§ WHAT THIS TASK INVOLVES:
Answer with a number only: how many lines of the entries below contain the word "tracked"?

(Dataset excerpts)
────
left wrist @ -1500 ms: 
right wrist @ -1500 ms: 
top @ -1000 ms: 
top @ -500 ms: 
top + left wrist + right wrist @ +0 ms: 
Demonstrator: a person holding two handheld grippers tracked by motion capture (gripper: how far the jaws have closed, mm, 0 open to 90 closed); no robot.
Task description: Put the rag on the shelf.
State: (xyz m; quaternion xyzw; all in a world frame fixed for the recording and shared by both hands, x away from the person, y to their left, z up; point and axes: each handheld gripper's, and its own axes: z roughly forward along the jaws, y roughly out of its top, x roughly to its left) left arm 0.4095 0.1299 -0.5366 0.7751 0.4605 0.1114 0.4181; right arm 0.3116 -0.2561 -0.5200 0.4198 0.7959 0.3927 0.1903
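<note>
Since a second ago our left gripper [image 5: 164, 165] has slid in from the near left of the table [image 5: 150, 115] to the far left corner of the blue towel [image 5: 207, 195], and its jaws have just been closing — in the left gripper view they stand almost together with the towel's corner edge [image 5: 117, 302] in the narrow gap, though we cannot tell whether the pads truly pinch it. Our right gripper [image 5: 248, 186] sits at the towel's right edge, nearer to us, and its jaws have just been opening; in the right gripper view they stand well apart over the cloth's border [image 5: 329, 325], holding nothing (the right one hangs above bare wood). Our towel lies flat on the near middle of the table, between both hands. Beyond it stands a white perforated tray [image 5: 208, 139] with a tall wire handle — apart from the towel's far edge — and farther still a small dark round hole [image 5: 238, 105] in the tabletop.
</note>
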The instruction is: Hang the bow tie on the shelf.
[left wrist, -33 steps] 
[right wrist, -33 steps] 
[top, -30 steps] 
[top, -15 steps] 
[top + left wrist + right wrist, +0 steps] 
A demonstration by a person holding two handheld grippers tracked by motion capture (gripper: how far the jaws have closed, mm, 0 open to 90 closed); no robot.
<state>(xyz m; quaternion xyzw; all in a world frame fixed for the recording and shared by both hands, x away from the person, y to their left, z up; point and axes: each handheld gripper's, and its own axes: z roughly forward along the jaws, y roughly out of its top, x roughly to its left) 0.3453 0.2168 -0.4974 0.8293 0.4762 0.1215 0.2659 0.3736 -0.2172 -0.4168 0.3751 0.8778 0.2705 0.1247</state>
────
§ FINISHED TASK:
2